#### [Exercise brief]
Of the material below, the lines to be retyped are those from the line containing "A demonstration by" through the line containing "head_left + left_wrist", inclusive; reproduce them exactly.

#### [Information supplied]

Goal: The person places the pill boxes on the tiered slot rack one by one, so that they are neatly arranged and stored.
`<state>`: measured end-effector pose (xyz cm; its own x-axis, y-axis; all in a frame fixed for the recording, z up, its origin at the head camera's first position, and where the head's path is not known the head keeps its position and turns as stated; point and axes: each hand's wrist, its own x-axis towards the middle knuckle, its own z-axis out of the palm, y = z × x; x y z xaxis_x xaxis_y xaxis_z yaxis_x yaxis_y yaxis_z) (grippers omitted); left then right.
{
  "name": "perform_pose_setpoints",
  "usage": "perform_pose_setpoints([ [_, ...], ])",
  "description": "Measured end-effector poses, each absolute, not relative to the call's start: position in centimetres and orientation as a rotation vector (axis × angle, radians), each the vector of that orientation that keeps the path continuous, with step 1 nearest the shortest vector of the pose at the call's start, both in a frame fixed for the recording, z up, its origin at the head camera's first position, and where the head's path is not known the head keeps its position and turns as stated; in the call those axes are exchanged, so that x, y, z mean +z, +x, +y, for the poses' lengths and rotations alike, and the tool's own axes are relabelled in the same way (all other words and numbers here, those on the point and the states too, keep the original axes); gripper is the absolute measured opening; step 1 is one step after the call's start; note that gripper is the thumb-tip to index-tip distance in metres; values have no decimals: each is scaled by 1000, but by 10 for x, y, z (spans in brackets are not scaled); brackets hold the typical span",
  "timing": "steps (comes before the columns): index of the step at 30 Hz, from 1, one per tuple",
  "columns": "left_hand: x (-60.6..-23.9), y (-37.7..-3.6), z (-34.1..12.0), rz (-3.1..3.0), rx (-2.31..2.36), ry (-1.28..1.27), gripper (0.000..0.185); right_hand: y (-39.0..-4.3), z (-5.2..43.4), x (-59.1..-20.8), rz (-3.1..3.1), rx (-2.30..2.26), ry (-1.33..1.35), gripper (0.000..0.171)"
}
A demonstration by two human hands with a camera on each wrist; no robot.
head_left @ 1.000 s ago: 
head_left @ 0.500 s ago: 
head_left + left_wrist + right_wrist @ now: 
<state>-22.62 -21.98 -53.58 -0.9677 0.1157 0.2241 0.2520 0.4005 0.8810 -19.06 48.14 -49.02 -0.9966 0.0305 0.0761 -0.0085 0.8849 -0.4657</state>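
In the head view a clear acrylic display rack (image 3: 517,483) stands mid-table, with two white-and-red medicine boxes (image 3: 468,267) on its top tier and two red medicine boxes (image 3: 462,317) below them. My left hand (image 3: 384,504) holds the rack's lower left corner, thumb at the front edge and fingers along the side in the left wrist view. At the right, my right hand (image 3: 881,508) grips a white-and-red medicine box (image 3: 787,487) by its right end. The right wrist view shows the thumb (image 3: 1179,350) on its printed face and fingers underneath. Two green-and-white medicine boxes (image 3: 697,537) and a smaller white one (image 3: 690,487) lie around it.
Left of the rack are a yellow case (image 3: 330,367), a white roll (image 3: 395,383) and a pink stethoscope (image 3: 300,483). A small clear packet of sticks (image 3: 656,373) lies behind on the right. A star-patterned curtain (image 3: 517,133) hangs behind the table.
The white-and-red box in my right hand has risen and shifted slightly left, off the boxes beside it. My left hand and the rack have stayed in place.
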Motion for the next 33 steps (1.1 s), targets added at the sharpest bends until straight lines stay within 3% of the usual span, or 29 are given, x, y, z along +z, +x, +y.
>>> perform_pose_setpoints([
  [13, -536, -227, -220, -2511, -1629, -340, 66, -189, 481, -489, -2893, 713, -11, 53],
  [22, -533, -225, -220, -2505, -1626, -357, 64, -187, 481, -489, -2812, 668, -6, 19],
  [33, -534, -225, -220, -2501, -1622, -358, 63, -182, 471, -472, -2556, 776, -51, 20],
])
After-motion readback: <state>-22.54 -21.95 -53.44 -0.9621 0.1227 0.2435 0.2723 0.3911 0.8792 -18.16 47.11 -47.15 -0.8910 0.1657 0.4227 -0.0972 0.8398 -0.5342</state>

#### [Worked solution]
A demonstration by two human hands with a camera on each wrist; no robot.
head_left @ 1.000 s ago: 
head_left @ 0.500 s ago: 
head_left + left_wrist + right_wrist @ now: 

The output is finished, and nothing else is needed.